Task to complete: Reproduce, word for word, all of the records; the pictures stay out.

Entries provided:
•••••

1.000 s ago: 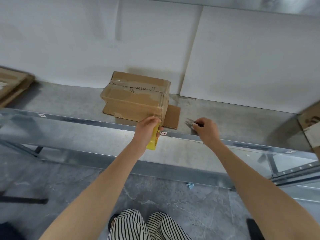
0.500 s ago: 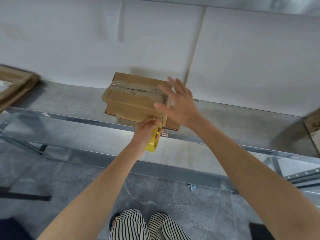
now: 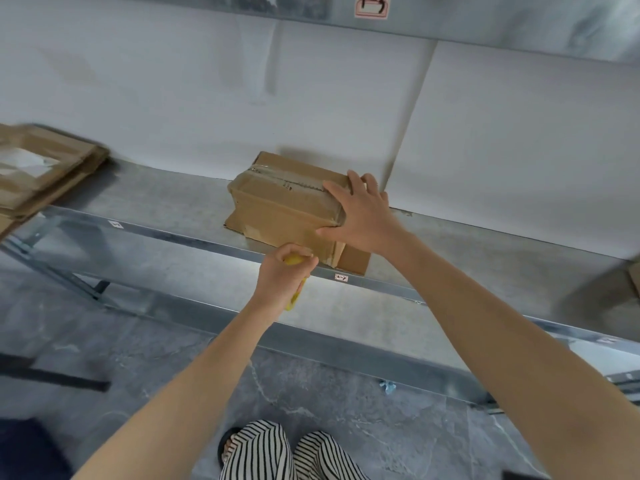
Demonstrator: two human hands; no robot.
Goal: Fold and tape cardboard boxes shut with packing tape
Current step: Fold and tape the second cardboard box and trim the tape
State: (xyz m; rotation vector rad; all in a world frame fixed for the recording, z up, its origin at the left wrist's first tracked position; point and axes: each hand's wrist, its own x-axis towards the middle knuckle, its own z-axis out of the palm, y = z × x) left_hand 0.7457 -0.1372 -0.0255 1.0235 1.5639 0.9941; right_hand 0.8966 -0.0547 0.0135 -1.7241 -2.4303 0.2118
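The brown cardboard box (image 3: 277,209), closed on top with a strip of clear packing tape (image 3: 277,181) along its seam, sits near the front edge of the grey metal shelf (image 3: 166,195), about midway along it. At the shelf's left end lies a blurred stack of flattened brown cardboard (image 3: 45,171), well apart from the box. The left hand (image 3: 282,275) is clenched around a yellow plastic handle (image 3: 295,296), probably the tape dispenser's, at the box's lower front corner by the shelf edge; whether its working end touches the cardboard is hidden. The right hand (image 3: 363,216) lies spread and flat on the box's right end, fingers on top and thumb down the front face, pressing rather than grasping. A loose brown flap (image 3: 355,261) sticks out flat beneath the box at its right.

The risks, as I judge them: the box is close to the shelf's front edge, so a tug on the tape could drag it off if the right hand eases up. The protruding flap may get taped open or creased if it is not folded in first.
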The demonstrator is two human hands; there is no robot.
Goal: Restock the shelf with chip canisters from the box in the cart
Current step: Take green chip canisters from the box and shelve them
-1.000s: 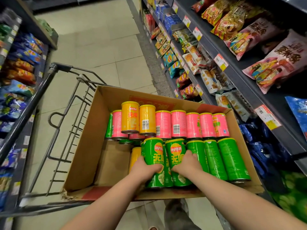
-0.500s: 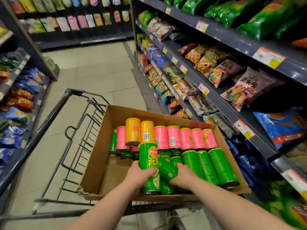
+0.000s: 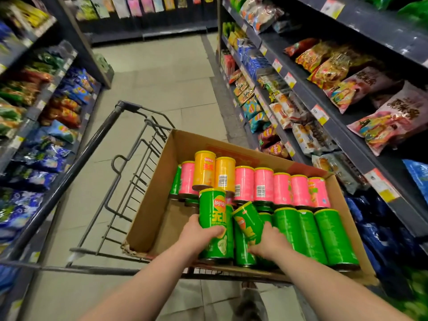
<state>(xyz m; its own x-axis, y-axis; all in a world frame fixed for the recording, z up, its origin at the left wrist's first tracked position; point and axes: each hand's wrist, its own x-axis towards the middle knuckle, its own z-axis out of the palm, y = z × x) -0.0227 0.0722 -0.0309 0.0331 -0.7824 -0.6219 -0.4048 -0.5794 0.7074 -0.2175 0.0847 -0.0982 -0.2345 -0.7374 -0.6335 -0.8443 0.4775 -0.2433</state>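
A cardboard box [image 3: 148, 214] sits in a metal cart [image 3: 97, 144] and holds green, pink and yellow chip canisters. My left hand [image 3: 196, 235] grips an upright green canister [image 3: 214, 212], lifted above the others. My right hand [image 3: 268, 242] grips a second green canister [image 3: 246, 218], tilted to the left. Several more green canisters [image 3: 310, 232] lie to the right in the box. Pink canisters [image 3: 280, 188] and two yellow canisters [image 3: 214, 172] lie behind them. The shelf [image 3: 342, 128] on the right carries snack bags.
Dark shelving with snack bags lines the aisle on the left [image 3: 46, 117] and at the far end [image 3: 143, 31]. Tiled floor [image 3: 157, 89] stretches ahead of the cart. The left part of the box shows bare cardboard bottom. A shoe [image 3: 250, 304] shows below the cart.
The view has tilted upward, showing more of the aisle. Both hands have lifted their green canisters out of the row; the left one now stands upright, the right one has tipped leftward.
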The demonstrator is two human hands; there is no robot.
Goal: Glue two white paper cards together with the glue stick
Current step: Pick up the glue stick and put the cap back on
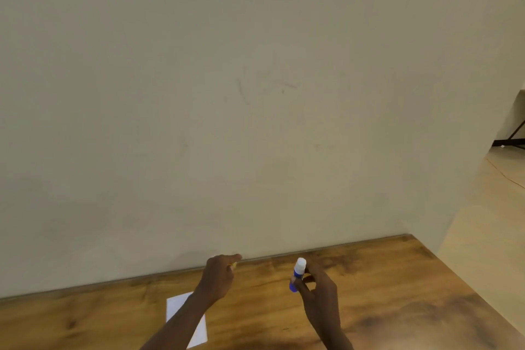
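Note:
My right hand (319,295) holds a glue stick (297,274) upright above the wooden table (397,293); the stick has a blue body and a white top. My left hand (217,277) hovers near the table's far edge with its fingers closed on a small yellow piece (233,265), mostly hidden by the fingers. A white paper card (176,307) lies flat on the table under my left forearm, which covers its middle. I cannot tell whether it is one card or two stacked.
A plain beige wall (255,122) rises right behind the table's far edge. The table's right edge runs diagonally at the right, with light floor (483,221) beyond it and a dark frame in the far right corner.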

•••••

Solved exercise:
1.000 s ago: 
0.500 s ago: 
now: 
Demonstrator: two human hands; no robot.
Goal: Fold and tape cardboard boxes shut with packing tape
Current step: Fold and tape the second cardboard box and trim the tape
State: (xyz m; rotation vector rad; all in a world frame fixed for the recording, z up, its origin at the left wrist's first tracked position; point and axes: each hand's wrist, its own x-axis towards the middle knuckle, its own z-axis out of the palm, y = z × x) left_hand 0.7457 -0.1372 -0.0255 1.0235 1.5639 0.9941; right_hand 0.8966 -0.0547 0.0135 -1.7241 -2.4303 0.2118
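The brown cardboard box (image 3: 277,209), closed on top with a strip of clear packing tape (image 3: 277,181) along its seam, sits near the front edge of the grey metal shelf (image 3: 166,195), about midway along it. At the shelf's left end lies a blurred stack of flattened brown cardboard (image 3: 45,171), well apart from the box. The left hand (image 3: 282,275) is clenched around a yellow plastic handle (image 3: 295,296), probably the tape dispenser's, at the box's lower front corner by the shelf edge; whether its working end touches the cardboard is hidden. The right hand (image 3: 363,216) lies spread and flat on the box's right end, fingers on top and thumb down the front face, pressing rather than grasping. A loose brown flap (image 3: 355,261) sticks out flat beneath the box at its right.

The risks, as I judge them: the box is close to the shelf's front edge, so a tug on the tape could drag it off if the right hand eases up. The protruding flap may get taped open or creased if it is not folded in first.
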The demonstrator is two human hands; there is no robot.
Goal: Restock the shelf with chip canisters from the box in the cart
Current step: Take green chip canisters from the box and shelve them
-1.000s: 
-0.500s: 
+0.000s: 
<state>(xyz m; its own x-axis, y-axis; all in a world frame fixed for the recording, z up, its origin at the left wrist's first tracked position; point and axes: each hand's wrist, its own x-axis towards the middle knuckle, its own z-axis out of the palm, y = z × x) -0.0227 0.0722 -0.0309 0.0331 -0.7824 -0.6219 -0.4048 -0.5794 0.7074 -0.2175 0.0847 -0.0982 -0.2345 -0.7374 -0.6335 -0.8443 0.4775 -0.2433</state>
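A cardboard box [image 3: 148, 214] sits in a metal cart [image 3: 97, 144] and holds green, pink and yellow chip canisters. My left hand [image 3: 196, 235] grips an upright green canister [image 3: 214, 212], lifted above the others. My right hand [image 3: 268, 242] grips a second green canister [image 3: 246, 218], tilted to the left. Several more green canisters [image 3: 310, 232] lie to the right in the box. Pink canisters [image 3: 280, 188] and two yellow canisters [image 3: 214, 172] lie behind them. The shelf [image 3: 342, 128] on the right carries snack bags.
Dark shelving with snack bags lines the aisle on the left [image 3: 46, 117] and at the far end [image 3: 143, 31]. Tiled floor [image 3: 157, 89] stretches ahead of the cart. The left part of the box shows bare cardboard bottom. A shoe [image 3: 250, 304] shows below the cart.
The view has tilted upward, showing more of the aisle. Both hands have lifted their green canisters out of the row; the left one now stands upright, the right one has tipped leftward.
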The demonstrator is two human hands; there is no robot.
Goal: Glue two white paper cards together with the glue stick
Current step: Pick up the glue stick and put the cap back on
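Note:
My right hand (319,295) holds a glue stick (297,274) upright above the wooden table (397,293); the stick has a blue body and a white top. My left hand (217,277) hovers near the table's far edge with its fingers closed on a small yellow piece (233,265), mostly hidden by the fingers. A white paper card (176,307) lies flat on the table under my left forearm, which covers its middle. I cannot tell whether it is one card or two stacked.
A plain beige wall (255,122) rises right behind the table's far edge. The table's right edge runs diagonally at the right, with light floor (483,221) beyond it and a dark frame in the far right corner.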

The exercise ends with this answer.